**Record excerpts:**

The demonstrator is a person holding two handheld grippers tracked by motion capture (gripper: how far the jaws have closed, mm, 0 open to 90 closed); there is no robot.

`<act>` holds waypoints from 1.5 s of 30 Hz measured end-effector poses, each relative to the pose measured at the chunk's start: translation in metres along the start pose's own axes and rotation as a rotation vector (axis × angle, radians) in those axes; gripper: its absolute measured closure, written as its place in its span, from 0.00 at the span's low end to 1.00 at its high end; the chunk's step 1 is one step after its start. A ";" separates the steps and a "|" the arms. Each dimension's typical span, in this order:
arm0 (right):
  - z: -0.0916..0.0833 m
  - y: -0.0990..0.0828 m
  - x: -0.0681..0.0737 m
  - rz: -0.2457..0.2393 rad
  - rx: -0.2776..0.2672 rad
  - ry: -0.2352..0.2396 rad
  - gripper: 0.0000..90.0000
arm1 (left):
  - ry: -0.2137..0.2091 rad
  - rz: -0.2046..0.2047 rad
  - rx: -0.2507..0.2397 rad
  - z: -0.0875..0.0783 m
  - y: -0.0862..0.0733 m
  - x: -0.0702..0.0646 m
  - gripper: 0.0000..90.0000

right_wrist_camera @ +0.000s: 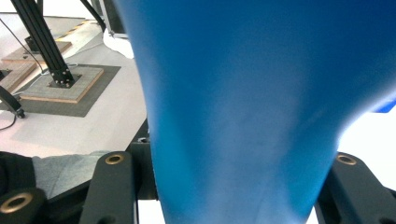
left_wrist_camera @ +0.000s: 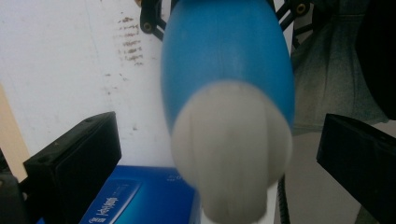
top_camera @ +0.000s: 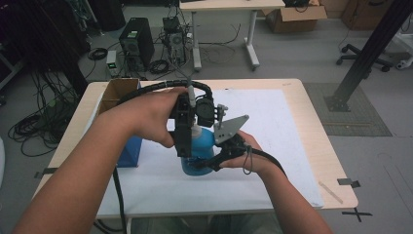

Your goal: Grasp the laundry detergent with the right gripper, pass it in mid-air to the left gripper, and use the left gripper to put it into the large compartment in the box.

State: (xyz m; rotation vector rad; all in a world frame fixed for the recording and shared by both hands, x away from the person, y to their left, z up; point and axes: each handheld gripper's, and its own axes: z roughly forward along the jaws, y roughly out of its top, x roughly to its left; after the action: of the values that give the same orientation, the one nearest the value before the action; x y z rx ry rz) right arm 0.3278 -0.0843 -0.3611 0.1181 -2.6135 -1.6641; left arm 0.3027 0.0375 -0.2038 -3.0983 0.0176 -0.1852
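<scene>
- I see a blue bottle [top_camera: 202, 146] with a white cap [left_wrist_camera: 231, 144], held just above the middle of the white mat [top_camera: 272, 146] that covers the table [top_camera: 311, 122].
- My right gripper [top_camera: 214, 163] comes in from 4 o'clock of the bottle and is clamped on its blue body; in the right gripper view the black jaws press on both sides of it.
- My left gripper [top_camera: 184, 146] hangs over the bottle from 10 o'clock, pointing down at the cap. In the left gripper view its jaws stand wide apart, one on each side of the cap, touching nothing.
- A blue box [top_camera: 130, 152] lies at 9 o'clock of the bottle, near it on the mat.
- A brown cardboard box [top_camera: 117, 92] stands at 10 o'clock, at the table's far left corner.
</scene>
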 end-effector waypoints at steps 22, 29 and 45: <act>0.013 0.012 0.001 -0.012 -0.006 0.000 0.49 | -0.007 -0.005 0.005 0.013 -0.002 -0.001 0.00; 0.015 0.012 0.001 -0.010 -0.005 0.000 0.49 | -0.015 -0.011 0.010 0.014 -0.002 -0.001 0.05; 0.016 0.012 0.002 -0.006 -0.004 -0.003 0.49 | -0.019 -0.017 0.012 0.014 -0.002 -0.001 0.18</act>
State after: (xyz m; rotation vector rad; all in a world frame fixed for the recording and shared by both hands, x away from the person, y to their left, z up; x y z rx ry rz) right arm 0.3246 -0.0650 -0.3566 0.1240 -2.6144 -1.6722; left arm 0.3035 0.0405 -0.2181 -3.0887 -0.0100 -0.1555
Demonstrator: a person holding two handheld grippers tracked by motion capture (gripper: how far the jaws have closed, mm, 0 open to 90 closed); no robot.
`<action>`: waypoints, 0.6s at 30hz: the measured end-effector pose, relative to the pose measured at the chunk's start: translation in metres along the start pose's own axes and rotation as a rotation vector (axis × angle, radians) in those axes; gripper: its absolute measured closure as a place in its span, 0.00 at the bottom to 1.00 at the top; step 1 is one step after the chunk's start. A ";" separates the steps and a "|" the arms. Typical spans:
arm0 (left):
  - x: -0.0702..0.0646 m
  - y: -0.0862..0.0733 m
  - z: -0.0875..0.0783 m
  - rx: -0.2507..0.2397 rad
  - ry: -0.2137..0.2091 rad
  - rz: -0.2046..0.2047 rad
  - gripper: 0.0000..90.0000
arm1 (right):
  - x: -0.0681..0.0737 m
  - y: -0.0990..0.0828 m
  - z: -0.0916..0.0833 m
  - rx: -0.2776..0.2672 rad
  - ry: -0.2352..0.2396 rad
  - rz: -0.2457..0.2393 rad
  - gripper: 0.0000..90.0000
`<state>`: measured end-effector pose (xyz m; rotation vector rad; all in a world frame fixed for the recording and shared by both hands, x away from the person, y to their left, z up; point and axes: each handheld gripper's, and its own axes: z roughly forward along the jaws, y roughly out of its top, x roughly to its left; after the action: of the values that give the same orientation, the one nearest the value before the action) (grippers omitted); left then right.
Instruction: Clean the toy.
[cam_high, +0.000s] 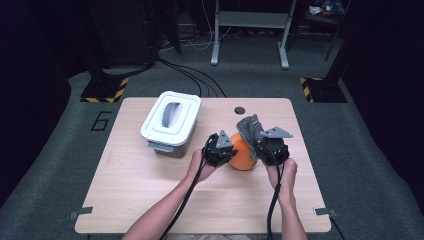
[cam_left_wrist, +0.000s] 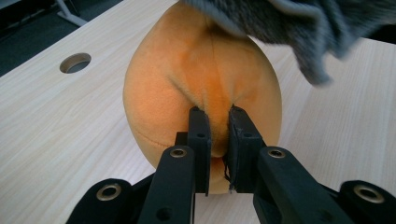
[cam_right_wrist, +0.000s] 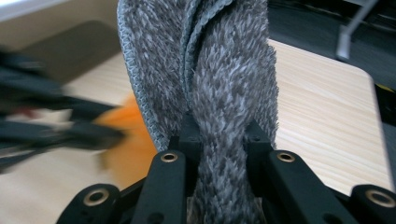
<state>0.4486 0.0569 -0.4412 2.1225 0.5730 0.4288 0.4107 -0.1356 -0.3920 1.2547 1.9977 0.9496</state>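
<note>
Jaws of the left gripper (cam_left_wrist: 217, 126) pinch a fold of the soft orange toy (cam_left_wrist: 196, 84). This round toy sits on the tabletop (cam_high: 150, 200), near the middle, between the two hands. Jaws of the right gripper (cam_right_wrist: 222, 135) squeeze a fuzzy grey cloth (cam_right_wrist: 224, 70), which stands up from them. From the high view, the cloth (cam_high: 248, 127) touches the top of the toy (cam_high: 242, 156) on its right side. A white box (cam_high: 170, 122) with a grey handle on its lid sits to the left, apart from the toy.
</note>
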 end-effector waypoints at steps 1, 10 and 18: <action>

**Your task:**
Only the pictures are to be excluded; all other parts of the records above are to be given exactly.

**Exercise answer:**
The demonstrator is a person holding two handheld grippers tracked by motion capture (gripper: how far the jaws have closed, mm, 0 open to 90 closed); there is no robot.

`<act>` holds waypoints from 1.5 s of 30 Hz measured end-effector poses, each relative to the pose measured at the chunk's start: translation in metres along the start pose's own axes and rotation as a rotation vector (axis × angle, radians) in those axes; gripper: its absolute measured closure, written as its place in its span, from 0.00 at the span's low end to 1.00 at its high end; the chunk's step 1 is one step after its start. A ";" separates the steps and a "|" the arms. Each dimension's typical span, in this order:
arm0 (right):
  - z: -0.0916..0.0833 m
  - y: -0.0990..0.0828 m
  - x: -0.0681..0.0737 m
  - rz: -0.2457..0.2393 rad
  - rx: -0.2776..0.2672 rad
  - ry: -0.2352..0.2396 rad
  - gripper: 0.0000..90.0000
arm1 (left):
  - ry: -0.2137..0.2091 rad
  - rz: -0.2046..0.2047 rad
  - rx: -0.2507..0.2397 rad
  - z: -0.0875..0.0783 m
  - y: -0.0862..0.0733 m
  - x: -0.0702..0.0646 m
  - gripper: 0.0000..90.0000

right_wrist_camera @ +0.000s: 
left_wrist_camera @ +0.000s: 
top_camera @ +0.000s: 

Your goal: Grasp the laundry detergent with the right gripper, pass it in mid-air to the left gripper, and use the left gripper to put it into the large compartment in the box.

State: (xyz m; rotation vector rad; all in a world frame fixed for the recording and shared by both hands, x away from the person, y to their left, z up; point and axes: each handheld gripper's, and its own axes: z roughly forward along the jaws, y roughly out of its top, x roughly to its left; after the action: of the values that give the same orientation, the one nearest the value before the action; x y z rx ry rz) right arm 0.3278 -0.0843 -0.3611 0.1181 -2.6135 -1.6641; left arm 0.3027 0.0375 -0.2038 -3.0983 0.0176 -0.1852
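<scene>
- I see a blue bottle [top_camera: 202, 146] with a white cap [left_wrist_camera: 231, 144], held just above the middle of the white mat [top_camera: 272, 146] that covers the table [top_camera: 311, 122].
- My right gripper [top_camera: 214, 163] comes in from 4 o'clock of the bottle and is clamped on its blue body; in the right gripper view the black jaws press on both sides of it.
- My left gripper [top_camera: 184, 146] hangs over the bottle from 10 o'clock, pointing down at the cap. In the left gripper view its jaws stand wide apart, one on each side of the cap, touching nothing.
- A blue box [top_camera: 130, 152] lies at 9 o'clock of the bottle, near it on the mat.
- A brown cardboard box [top_camera: 117, 92] stands at 10 o'clock, at the table's far left corner.
</scene>
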 end-effector waypoints at steps 22, 29 and 45: <act>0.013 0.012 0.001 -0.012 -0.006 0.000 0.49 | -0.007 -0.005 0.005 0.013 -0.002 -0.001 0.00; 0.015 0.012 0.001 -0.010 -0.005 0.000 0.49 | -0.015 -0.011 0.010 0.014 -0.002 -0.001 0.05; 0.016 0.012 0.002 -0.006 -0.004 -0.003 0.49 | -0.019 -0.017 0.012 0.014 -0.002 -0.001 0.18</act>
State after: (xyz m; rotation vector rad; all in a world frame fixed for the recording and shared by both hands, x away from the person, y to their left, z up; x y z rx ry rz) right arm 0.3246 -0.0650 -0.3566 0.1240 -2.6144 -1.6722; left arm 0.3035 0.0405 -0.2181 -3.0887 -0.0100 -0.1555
Demonstrator: a person holding two handheld grippers tracked by motion capture (gripper: how far the jaws have closed, mm, 0 open to 90 closed); no robot.
`<action>`: waypoints, 0.6s at 30hz: the measured end-effector pose, relative to the pose measured at the chunk's start: translation in metres along the start pose's own axes and rotation as a rotation vector (axis × angle, radians) in those axes; gripper: its absolute measured closure as a place in its span, 0.00 at the bottom to 1.00 at the top; step 1 is one step after the chunk's start. A ";" separates the steps and a "|" the arms. Typical spans:
arm0 (left):
  - x: -0.0702..0.0646 m
  - y: -0.0862..0.0733 m
  - z: -0.0875..0.0783 m
  - rx: -0.2507..0.2397 rad
  - ry: -0.2137..0.2091 rad
  - rz: -0.2046..0.2047 rad
  - gripper: 0.0000..90.0000
arm1 (right):
  - x: -0.0681..0.0737 m
  - y: -0.0990..0.0828 m
  - z: -0.0916..0.0833 m
  - rx: -0.2776..0.2672 rad
  - ry: -0.2352..0.2396 rad
  - rz: -0.2457..0.2393 rad
  - gripper: 0.0000..90.0000
`<state>`: measured end-effector pose (xyz m; rotation vector rad; all in a world frame fixed for the recording and shared by both hands, x away from the person, y to their left, z up; point and axes: each handheld gripper's, and its own axes: z roughly forward along the jaws, y roughly out of its top, x roughly to its left; after the action: of the values that give the same orientation, the one nearest the value before the action) (grippers omitted); left then right.
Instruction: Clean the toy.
[cam_high, +0.000s] 
[cam_left_wrist, +0.000s] 
[cam_right_wrist, +0.000s] 
<state>0.4486 0.0569 -0.4412 2.1225 0.5730 0.4288 0.4107 -0.1356 -0.3920 1.2547 1.9977 0.9496</state>
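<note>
Jaws of the left gripper (cam_left_wrist: 217, 126) pinch a fold of the soft orange toy (cam_left_wrist: 196, 84). This round toy sits on the tabletop (cam_high: 150, 200), near the middle, between the two hands. Jaws of the right gripper (cam_right_wrist: 222, 135) squeeze a fuzzy grey cloth (cam_right_wrist: 224, 70), which stands up from them. From the high view, the cloth (cam_high: 248, 127) touches the top of the toy (cam_high: 242, 156) on its right side. A white box (cam_high: 170, 122) with a grey handle on its lid sits to the left, apart from the toy.
</note>
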 end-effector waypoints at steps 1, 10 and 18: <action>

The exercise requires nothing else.